✨ APIExportEndpointSlice reconciliation #2432

fgiloux · 2022-11-30T07:52:56Z

Summary

This PR introduces some reconciliation logic for the population of an endpoint per shard in the status of the apiexportendpointslices. This will replace what was directly populated in the status of apiexports.

Background

Conditions are also added in this PR to the APIExportEndpointSlice status.

Filtering will be introduced in a subsequent PR.

Related issue(s)

~~Fixes~~ Contributes to #2332

pkg/apis/apis/v1alpha1/types_apiexport.go

pkg/reconciler/apis/apiexportendpointslice/apiexportendpointslice_controller.go

ncdc · 2022-11-30T16:30:56Z

pkg/server/server.go

@@ -456,6 +456,12 @@ func (s *Server) Run(ctx context.Context) error {
 		}
 	}

+	if s.Options.Cache.Enabled && (s.Options.Controllers.EnableAll || enabled.Has("apiexportendpointslice")) {


So this doesn't work if the cache server is disabled? What is the fallback option for a service provider wanting to know which URLs to use?

Yes. I should have raised that.
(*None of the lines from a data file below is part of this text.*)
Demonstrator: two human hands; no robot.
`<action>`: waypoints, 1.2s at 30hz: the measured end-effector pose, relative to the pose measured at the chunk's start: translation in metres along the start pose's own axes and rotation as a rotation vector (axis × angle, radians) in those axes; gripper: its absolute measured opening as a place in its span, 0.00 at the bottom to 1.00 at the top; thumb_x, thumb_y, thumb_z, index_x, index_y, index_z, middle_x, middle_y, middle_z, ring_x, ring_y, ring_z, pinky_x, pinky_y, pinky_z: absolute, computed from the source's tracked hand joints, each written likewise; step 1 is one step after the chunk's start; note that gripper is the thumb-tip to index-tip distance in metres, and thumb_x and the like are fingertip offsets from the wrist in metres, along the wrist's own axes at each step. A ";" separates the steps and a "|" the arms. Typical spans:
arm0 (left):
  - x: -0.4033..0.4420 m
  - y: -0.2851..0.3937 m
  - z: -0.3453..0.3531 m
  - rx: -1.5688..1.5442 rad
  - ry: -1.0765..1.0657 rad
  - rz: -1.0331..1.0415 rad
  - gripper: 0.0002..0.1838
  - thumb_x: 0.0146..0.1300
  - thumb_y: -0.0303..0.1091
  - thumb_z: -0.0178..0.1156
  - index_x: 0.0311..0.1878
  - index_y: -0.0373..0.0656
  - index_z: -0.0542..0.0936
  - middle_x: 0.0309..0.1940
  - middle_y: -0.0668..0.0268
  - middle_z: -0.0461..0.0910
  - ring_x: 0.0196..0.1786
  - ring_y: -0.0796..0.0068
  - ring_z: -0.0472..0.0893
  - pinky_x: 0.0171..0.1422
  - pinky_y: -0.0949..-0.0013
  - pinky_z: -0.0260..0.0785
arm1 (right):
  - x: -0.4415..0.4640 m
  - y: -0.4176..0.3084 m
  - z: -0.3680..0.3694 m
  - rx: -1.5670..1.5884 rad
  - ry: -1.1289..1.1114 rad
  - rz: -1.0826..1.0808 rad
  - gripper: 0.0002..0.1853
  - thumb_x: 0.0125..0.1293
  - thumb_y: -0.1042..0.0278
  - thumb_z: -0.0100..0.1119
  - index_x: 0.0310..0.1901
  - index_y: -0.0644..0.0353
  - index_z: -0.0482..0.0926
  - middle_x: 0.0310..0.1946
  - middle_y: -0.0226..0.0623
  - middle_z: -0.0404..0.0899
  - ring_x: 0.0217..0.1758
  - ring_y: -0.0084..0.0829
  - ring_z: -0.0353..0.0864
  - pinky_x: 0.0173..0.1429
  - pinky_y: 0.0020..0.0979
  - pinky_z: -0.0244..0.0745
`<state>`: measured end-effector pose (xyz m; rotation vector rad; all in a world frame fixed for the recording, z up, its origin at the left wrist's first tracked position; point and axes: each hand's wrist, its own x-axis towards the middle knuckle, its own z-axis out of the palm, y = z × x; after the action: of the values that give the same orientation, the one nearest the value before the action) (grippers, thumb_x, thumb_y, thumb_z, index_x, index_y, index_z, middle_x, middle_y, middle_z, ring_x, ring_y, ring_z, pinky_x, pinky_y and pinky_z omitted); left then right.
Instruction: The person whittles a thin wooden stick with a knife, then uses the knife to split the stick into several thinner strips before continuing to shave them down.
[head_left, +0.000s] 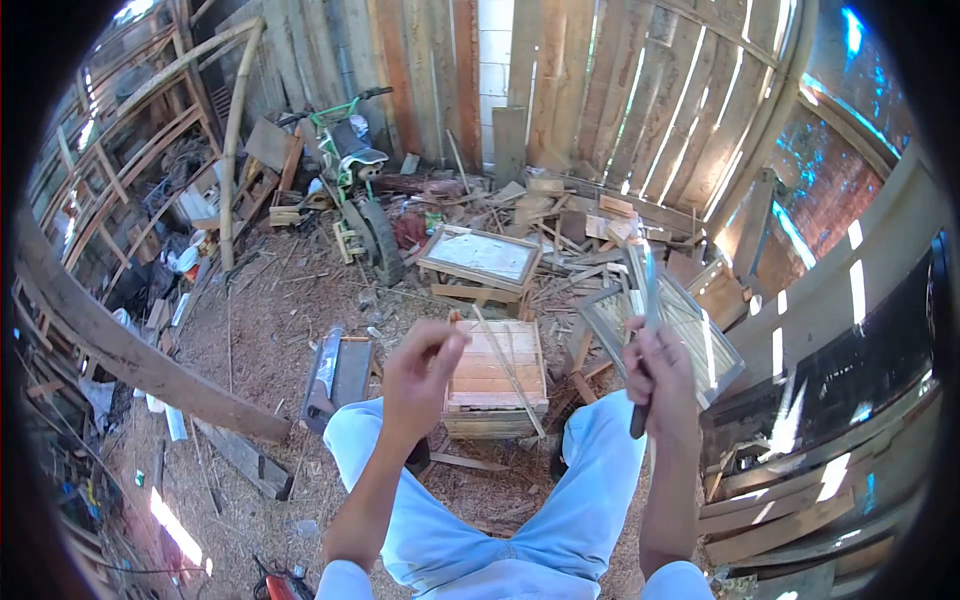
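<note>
My left hand (422,375) is raised left of the wooden crate (495,365), its fingers curled in near the thumb; whatever it holds, if anything, does not show. A long blade (652,285) points upward from my right hand (660,372), whose fingers wrap round the dark handle of this knife. The crate stands between my knees, with a thin wood strip (508,370) lying slantwise across its slatted top. Behind it is a wooden frame (480,256) with a pale panel.
To the left of the crate lies a dark tray-like box (340,378). A slatted panel (690,335) leans at the right. Wood scraps and a small green bike (355,160) are farther back. A thick beam (150,360) slants at the left.
</note>
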<state>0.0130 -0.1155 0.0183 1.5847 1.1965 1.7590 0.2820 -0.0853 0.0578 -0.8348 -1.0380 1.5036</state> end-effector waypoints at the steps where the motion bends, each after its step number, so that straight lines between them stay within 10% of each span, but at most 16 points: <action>1: 0.009 0.001 0.003 0.007 0.016 0.001 0.03 0.63 0.23 0.59 0.39 0.37 0.77 0.30 0.67 0.77 0.29 0.81 0.74 0.35 0.77 0.66 | -0.002 0.008 0.007 -0.128 0.018 0.084 0.11 0.73 0.61 0.49 0.48 0.58 0.73 0.23 0.27 0.72 0.15 0.09 0.57 0.16 0.14 0.51; 11: 0.006 0.001 0.034 -0.402 0.233 -0.084 0.04 0.67 0.23 0.56 0.42 0.35 0.73 0.34 0.64 0.78 0.37 0.77 0.78 0.42 0.71 0.74 | -0.017 0.059 0.038 -0.164 -0.190 0.300 0.21 0.74 0.55 0.46 0.56 0.65 0.72 0.36 0.35 0.81 0.16 0.10 0.57 0.19 0.16 0.55; 22: -0.058 -0.003 0.039 -0.010 -0.347 0.249 0.12 0.58 0.16 0.60 0.45 0.37 0.78 0.45 0.55 0.81 0.44 0.68 0.84 0.49 0.68 0.78 | 0.009 0.043 0.034 0.016 -0.181 0.150 0.11 0.69 0.62 0.56 0.41 0.63 0.75 0.24 0.24 0.71 0.16 0.08 0.57 0.18 0.15 0.52; 24: -0.060 0.005 0.041 -0.489 -0.421 -0.351 0.10 0.64 0.21 0.57 0.48 0.36 0.76 0.42 0.57 0.82 0.42 0.68 0.84 0.45 0.69 0.79 | 0.007 0.039 0.042 -0.041 -0.112 0.103 0.11 0.69 0.62 0.57 0.40 0.64 0.75 0.23 0.23 0.70 0.16 0.08 0.56 0.18 0.15 0.51; 27: -0.059 0.017 0.042 -0.746 -0.362 -0.697 0.10 0.68 0.28 0.54 0.50 0.35 0.74 0.38 0.59 0.81 0.35 0.72 0.84 0.37 0.72 0.79 | 0.010 0.045 0.039 -0.170 -0.022 0.003 0.11 0.68 0.63 0.58 0.40 0.63 0.75 0.22 0.23 0.70 0.16 0.09 0.56 0.18 0.16 0.50; 32: -0.055 0.015 0.036 -0.495 -0.307 -0.747 0.11 0.68 0.30 0.57 0.48 0.34 0.76 0.31 0.64 0.79 0.25 0.82 0.76 0.27 0.79 0.69 | 0.015 0.048 0.035 -0.361 0.018 -0.158 0.13 0.71 0.61 0.53 0.46 0.63 0.75 0.24 0.25 0.71 0.16 0.10 0.57 0.18 0.17 0.52; 36: -0.058 0.004 0.035 -0.295 -0.161 -0.633 0.11 0.67 0.32 0.59 0.47 0.35 0.78 0.28 0.69 0.79 0.23 0.89 0.71 0.24 0.82 0.60 | -0.005 0.045 0.024 -0.095 -0.207 0.146 0.18 0.75 0.63 0.42 0.61 0.60 0.68 0.27 0.28 0.73 0.18 0.11 0.58 0.20 0.16 0.53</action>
<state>0.0592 -0.1555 -0.0114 1.0034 1.1334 1.2936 0.2448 -0.0960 0.0252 -0.8487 -1.2301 1.7023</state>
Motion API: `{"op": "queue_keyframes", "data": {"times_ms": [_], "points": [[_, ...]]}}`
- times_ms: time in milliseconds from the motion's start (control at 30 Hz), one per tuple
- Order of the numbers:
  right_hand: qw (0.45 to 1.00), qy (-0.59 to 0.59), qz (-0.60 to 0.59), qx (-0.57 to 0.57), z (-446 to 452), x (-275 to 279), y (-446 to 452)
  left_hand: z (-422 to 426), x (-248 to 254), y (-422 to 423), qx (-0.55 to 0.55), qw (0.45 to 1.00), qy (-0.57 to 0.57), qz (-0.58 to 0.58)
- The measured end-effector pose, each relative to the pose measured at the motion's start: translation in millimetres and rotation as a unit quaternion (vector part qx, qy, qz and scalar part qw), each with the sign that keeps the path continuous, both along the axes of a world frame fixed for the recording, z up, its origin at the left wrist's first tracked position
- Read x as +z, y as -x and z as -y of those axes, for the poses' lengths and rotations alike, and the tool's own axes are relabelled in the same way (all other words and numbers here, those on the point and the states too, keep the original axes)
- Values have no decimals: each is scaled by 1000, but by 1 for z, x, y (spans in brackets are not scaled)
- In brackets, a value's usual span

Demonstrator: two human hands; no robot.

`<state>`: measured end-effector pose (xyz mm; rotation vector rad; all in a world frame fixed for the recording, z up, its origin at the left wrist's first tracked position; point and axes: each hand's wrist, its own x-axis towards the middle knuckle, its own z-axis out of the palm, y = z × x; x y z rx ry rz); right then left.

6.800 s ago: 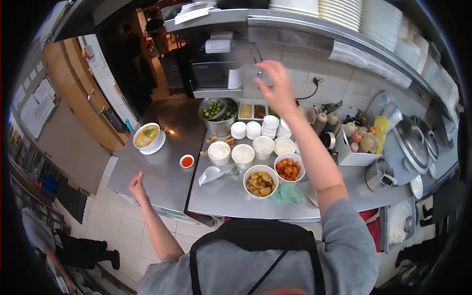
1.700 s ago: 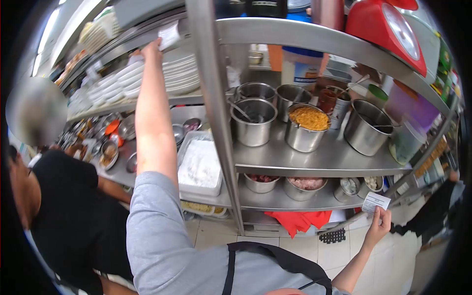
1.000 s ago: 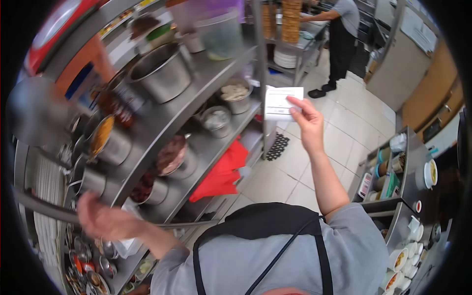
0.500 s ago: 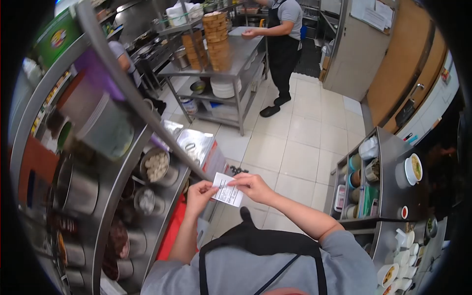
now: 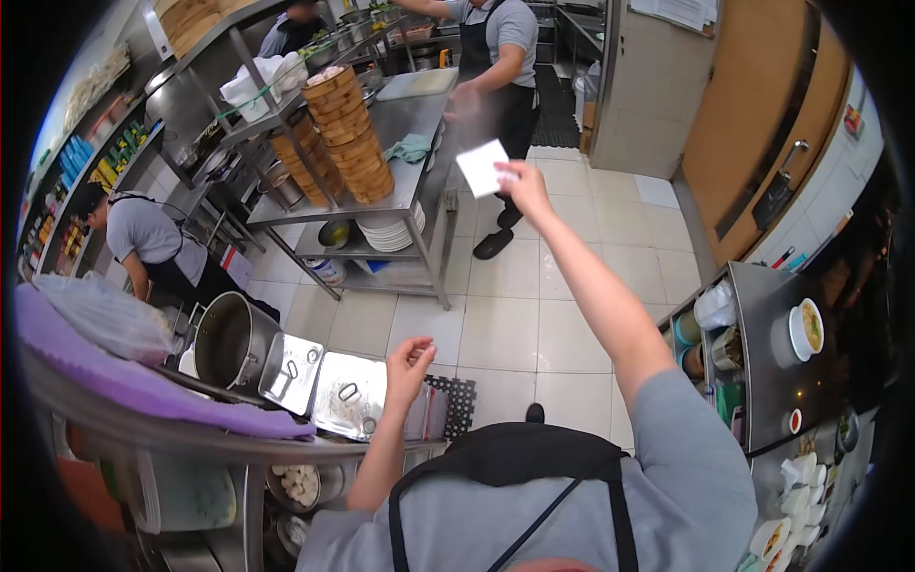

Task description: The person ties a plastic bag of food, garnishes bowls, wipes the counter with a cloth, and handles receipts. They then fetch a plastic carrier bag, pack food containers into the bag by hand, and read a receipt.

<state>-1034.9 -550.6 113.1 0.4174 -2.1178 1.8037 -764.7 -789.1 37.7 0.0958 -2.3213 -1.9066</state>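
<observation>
My right hand (image 5: pixel 527 188) is stretched forward over the floor, pinching a white paper slip (image 5: pixel 483 169) by its right edge. The slip's side facing me looks blank and a little blurred. Past the slip, a co-worker's blurred hand (image 5: pixel 467 98) is near but apart from the paper. My left hand (image 5: pixel 410 367) hangs loosely curled and holds nothing. Closest to it are the shiny metal lids (image 5: pixel 351 393) on the counter at its left.
A steel table (image 5: pixel 381 143) carries stacked bamboo steamers (image 5: pixel 338 124) and a green cloth (image 5: pixel 410 148). A large pot (image 5: pixel 229 338) stands left, near a bending co-worker (image 5: pixel 157 238). At right, a steel cabinet (image 5: pixel 762 381) bears a bowl of food (image 5: pixel 807 329).
My right hand has moved forward and up with the slip toward the co-worker. My left hand has let go of it. The view has swung left, bringing the pot and bending co-worker into sight.
</observation>
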Motion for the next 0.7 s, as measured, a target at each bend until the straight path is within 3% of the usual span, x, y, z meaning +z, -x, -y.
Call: {"op": "queue_keyframes", "data": {"times_ms": [33, 133, 233, 300, 333, 367, 433, 533, 633, 667, 700], "points": [[999, 14, -33, -2, -3, -4, 47, -4, -6, 3, 6, 1000, 29, 2], [984, 151, 98, -8, 4, 20, 120, -17, -13, -2, 33, 997, -5, 64], [992, 67, 73, -73, 9, -2, 221, -23, -26, -9, 74, 991, -68, 90], [975, 103, 165, -105, 12, -3, 266, -21, -34, -11, 88, 989, -60, 107], [977, 56, 158, -134, 13, -5, 284, -20, -36, -7, 103, 985, -57, 124], [979, -80, 123, -139, 8, 15, 261, -23, -36, -1, 100, 986, -54, 125], [987, 44, 107, -112, 6, 15, 253, -29, -33, 11, 110, 982, -47, 145], [993, 59, 54, -82, -13, -16, 253, -54, -22, 36, 69, 986, -55, 144], [998, 40, 46, 15, -59, -45, 169, -79, -21, 59, -11, 987, -44, 155], [985, 104, 99, 96, -82, -53, 121, -85, -24, 66, -35, 988, -27, 149], [986, 94, 111, 86, -99, -85, 91, -92, -26, 75, -64, 988, -10, 141]]}}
Here are my views:

sharded environment means cache server

the construct (APIExportEndpointSlice) is of little value for non-sharded environment

it is not a good UX for service providers to have a different API for sharded and non-sharded environments. Most probably they want to develop their service once and have it working for both

I would propose that in a non-sharded / no cache server environment informers for the local instance are passed to the controller instead of the ones for the cache server, e.g.:

c, err := apiexportendpointslice.NewController( s.KcpSharedInformerFactory.Apis().V1alpha1().APIExportEndpointSlices(), // ClusterWorkspaceShards and APIExports get retrieved from cache server s.CacheKcpSharedInformerFactory.Tenancy().V1alpha1().ClusterWorkspaceShards(), s.CacheKcpSharedInformerFactory.Apis().V1alpha1().APIExports(), kcpClusterClient, )

vs

c, err := apiexportendpointslice.NewController( s.KcpSharedInformerFactory.Apis().V1alpha1().APIExportEndpointSlices(), // ClusterWorkspaceShards and APIExports get retrieved from cache server s.KcpSharedInformerFactory.Tenancy().V1alpha1().ClusterWorkspaceShards(), s.KcpSharedInformerFactory.Apis().V1alpha1().APIExports(), kcpClusterClient, )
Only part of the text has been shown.